[Study material]

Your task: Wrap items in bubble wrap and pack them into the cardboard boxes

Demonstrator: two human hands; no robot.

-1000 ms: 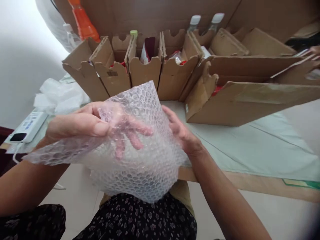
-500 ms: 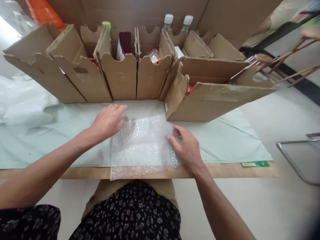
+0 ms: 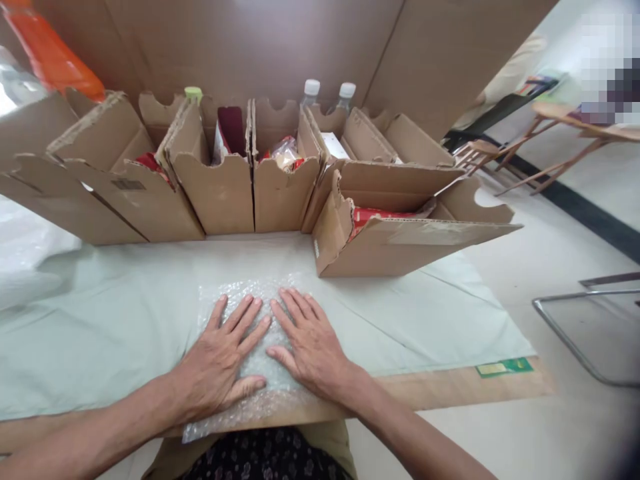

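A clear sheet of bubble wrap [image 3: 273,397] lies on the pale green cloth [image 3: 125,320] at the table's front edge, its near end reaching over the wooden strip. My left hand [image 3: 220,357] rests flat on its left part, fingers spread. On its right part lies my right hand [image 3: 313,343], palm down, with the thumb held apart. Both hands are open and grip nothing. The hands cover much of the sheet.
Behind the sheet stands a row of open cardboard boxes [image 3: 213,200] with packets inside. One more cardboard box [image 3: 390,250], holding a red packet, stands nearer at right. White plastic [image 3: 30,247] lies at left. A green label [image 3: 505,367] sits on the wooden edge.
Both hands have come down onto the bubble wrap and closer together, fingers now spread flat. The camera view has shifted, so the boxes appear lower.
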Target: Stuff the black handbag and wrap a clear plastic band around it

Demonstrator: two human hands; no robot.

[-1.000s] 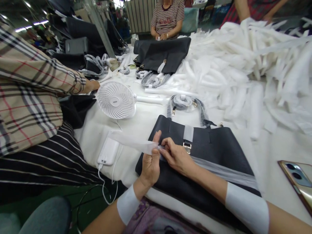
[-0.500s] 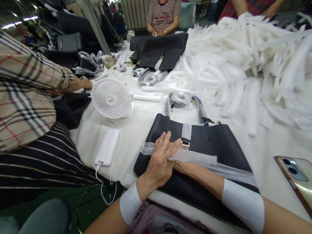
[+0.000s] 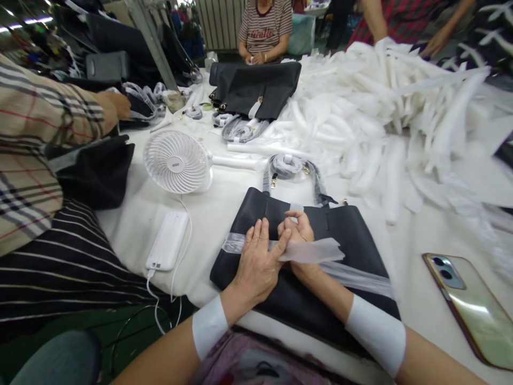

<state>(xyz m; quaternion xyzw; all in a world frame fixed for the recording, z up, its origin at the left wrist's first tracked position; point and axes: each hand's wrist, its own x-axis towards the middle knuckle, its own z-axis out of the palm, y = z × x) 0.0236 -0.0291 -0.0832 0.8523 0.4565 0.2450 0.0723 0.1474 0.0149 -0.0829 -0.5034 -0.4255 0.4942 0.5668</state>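
Note:
A black handbag lies flat before me, its wrapped handles pointing away. A translucent white wrapping strip crosses its front. My left hand lies on the bag and strip with fingers stretched out, its thumb against the strip near my other hand. Close beside it, my right hand is closed, fingers curled over the middle of the bag; what they grip is hidden. A loose strip end passes over that hand and sticks out to the right. The bag's clasp is covered by my hands.
Left of the bag stand a white fan and a cabled power bank. A phone lies at the right. White strips are heaped behind, near another black bag. Co-workers sit or stand around the table; one plaid sleeve is close left.
My right hand has come out from beneath my left, up and over the bag's middle, its fingers curled. The co-worker's arm at left has moved back. The whole view has shifted slightly.

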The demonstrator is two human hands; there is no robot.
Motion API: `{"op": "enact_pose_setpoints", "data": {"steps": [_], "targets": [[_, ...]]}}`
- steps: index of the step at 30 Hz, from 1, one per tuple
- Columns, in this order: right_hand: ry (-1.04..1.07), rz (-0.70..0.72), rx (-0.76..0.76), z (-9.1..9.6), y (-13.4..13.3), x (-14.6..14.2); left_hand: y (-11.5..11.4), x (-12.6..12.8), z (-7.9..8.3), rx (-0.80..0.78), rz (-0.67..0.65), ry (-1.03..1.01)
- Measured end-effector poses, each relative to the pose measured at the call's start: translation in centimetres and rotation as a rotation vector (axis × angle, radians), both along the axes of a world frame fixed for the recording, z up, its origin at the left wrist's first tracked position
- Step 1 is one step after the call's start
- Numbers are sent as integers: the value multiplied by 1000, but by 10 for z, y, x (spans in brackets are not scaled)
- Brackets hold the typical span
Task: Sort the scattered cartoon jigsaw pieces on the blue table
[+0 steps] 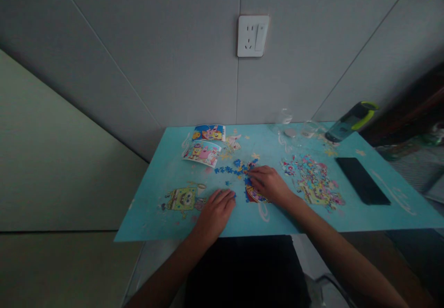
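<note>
My left hand (218,206) rests low over the light-blue table, its fingers bent together with a small blue puzzle piece (235,195) at the fingertips. To the right, my right hand (267,182) reaches over a partly joined jigsaw puzzle (251,194) and covers some of it. Its thumb and fingers pinch at a puzzle piece among the blue and yellow loose pieces (227,170), which lie in a loose row beyond the hands. What exactly sits between those fingertips is mostly hidden.
Two picture cards (203,153) lie at the back left. Right of my right hand spreads a heap of mixed puzzle pieces (314,176). Farther right are a dark phone-like slab (362,181) and a bottle (350,122). Clear containers (285,117) stand near the wall.
</note>
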State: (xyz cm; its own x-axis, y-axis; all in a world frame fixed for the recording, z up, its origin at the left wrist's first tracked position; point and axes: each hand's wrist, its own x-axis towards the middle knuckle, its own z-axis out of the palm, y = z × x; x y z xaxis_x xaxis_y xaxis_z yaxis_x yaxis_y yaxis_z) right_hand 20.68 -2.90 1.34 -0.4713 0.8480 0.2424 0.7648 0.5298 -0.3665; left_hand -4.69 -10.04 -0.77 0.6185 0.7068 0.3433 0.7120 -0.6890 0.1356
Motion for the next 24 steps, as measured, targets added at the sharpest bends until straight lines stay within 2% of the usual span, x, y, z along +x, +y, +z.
{"op": "enact_pose_setpoints", "data": {"steps": [5, 8, 11, 24], "targets": [[20, -68, -32, -3, -37, 51, -1, -3, -6, -34, -1, -37], [-11, -74, -63, -2, -52, 67, 0, -2, -8, -38, 1, -62], [-12, -96, -99, 1, -56, 68, 2, 0, -7, -23, 8, -90], [28, -151, -186, 0, -39, 62, 0, -3, -5, -41, -6, -88]]}}
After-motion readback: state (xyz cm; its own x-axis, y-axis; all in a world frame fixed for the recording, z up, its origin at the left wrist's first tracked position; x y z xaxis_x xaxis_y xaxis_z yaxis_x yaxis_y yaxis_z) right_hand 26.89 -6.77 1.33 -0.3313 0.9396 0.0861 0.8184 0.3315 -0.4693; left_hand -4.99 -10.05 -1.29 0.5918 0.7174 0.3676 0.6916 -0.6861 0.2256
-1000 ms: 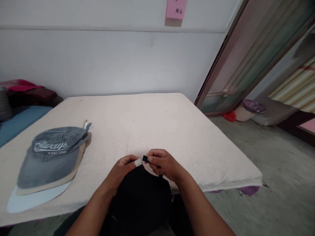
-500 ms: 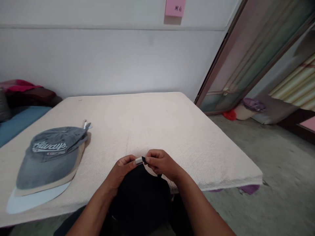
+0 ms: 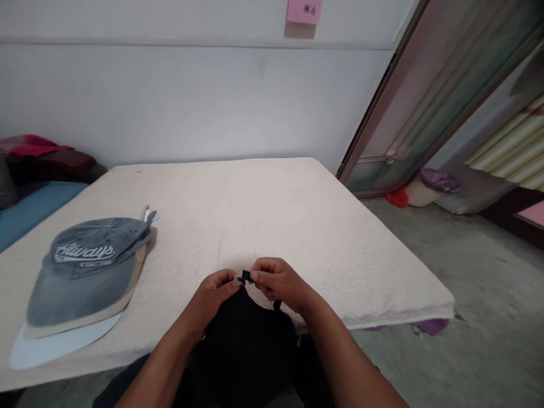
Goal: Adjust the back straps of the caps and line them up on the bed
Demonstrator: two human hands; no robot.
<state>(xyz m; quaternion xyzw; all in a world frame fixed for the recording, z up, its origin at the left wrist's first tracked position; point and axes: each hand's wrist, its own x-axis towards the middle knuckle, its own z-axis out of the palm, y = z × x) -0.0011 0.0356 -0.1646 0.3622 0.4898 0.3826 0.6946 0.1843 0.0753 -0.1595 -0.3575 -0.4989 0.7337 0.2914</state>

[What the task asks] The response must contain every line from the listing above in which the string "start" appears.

[Output of the exercise]
- Measured end-effector poses, each relative to the pose measured at the call's start: translation in centimetres and rotation as a rotation vector (axis × angle, radians), both along the axes of a world frame fixed for the recording, z up, its origin at the left wrist's first tracked position
- Step 1 is one step after the call's start

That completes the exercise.